*Exercise brief*:
Go through the data and say how many lines include the string "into"; return only the figure.

====

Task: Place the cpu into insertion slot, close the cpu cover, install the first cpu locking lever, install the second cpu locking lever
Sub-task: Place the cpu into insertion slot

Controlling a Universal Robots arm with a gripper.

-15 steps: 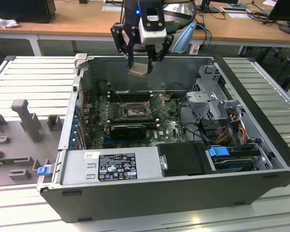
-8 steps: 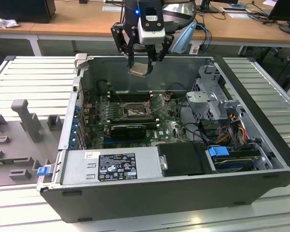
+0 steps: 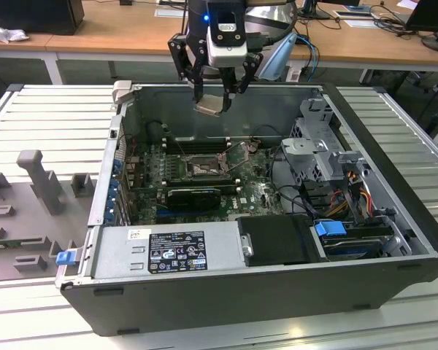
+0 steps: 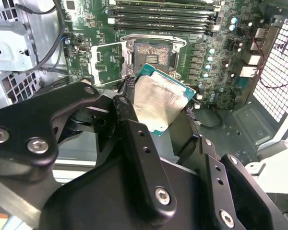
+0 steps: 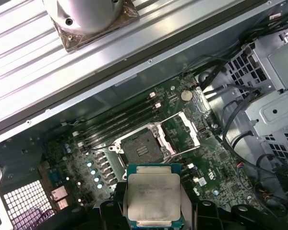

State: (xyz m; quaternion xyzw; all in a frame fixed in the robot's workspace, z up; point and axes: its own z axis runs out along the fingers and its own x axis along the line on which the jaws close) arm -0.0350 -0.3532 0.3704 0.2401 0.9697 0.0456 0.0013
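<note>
My gripper (image 3: 212, 102) hangs above the open computer case, over its rear wall, shut on the cpu (image 3: 210, 106). In both wrist views the pale silvery chip (image 4: 158, 103) (image 5: 153, 196) sits tilted between the black fingers (image 4: 129, 120), well above the board. The insertion slot (image 3: 203, 168) (image 4: 151, 51) (image 5: 140, 151) lies uncovered on the green motherboard, a dark square recess with a metal rim. The cpu cover (image 4: 108, 62) (image 5: 186, 129) is swung open beside the slot, its window showing board beneath. Thin wire levers (image 5: 169, 116) stand free around the socket.
Long black memory slots (image 5: 115, 122) run beside the socket. A long black card (image 3: 193, 197) lies nearer the power supply (image 3: 168, 251). A metal drive cage (image 3: 314, 138) and loose cables (image 3: 292, 191) fill the exterior view's right. Grey fixtures (image 3: 36, 175) stand outside the case.
</note>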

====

*Your solution*:
2